Friday, May 20, 2011

Please excuse me while I whine a little!

I promise I will be back with some fun posts pictures and videos later today I promise but right now I want to whine.....

I have been working out regularly and eating better I would not say 100% perfect for over a year now and while things have shrunk and moved there is one part of me that makes me sick and terrorizes me every day! its my stomach it looks like a huge lump of ugly pizza dough. No matter how many ab routines I do, no matter how little carbs I eat the darn thing never seems to look any better! I try hiding it as best I can with spanx, and tummy controlling pants and so on but I can't hide it in everything I wear so some days it sticks out like an ugly nasty sore thumb.

I am left to wonder is surgery my only option? Really I just don't have the money to do that.
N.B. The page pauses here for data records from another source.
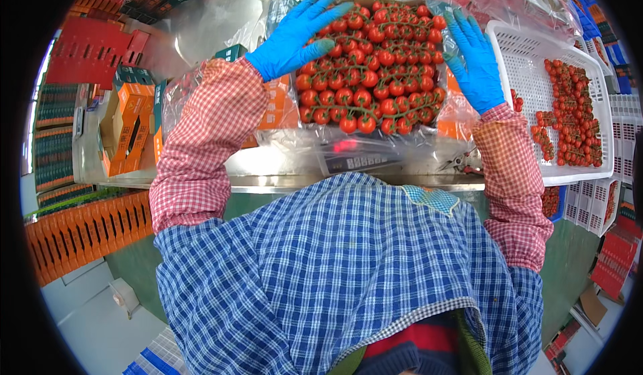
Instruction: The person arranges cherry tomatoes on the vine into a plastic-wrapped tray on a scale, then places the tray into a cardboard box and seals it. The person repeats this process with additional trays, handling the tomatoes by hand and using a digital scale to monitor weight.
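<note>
Steel table (201,33), clear plastic wrap (281,134), perhaps a scale (355,162) beneath

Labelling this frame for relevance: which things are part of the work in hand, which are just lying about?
In hand:
- left hand, flat on the tomatoes
- right hand, at the box's right edge
- box of vine tomatoes
- clear plastic wrap round it
- scale under it

Lying about:
- white basket with more tomatoes
- orange cartons
- red trays
</note>
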Motion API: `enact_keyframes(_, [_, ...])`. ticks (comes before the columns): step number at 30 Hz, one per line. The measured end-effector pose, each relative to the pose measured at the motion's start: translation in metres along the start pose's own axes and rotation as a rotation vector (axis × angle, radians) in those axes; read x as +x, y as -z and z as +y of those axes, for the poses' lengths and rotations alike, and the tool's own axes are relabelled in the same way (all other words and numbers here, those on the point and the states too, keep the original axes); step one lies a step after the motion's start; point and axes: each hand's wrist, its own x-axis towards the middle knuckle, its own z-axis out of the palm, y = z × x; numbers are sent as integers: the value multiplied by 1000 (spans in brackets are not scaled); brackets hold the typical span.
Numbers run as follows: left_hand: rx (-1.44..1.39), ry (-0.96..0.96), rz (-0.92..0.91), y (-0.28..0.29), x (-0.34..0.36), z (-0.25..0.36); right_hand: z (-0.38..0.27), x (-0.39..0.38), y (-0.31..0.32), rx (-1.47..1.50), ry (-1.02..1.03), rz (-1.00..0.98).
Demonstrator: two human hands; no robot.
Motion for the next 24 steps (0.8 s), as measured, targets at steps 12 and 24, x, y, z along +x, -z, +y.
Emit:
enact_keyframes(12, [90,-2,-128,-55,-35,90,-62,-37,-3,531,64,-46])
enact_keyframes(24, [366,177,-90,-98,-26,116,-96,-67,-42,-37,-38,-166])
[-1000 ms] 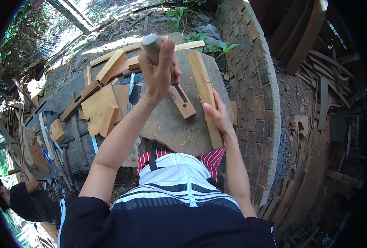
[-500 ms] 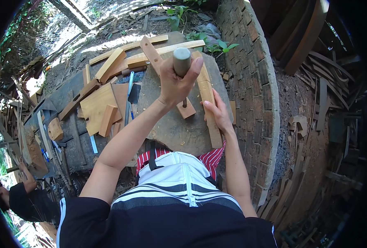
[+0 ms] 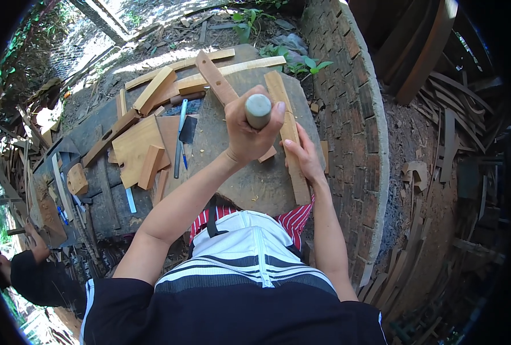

This stupid part of me is the only thing I am truly un happy with I hate it its so gross to me. Why is it that people can have babies stretch out like I did get a little tubby and boom their stomach magically shrinks away with a couple months of sensible eating and exercise but I work for over a year and mine does nothing?

I feel like I work out for almost nothing some days when I look at my self in the mirror or in certain tops(which look great everywhere else but there) I can wear a bikini for gosh sakes but my stomach makes it look all gross but the rest of its all good so some days I say screw it and wear it anyways and others I try to hide in a tankini.

So if anyone has any other options besides surgery I am looking for them I will even eat less junk if it means that this flab will disappear.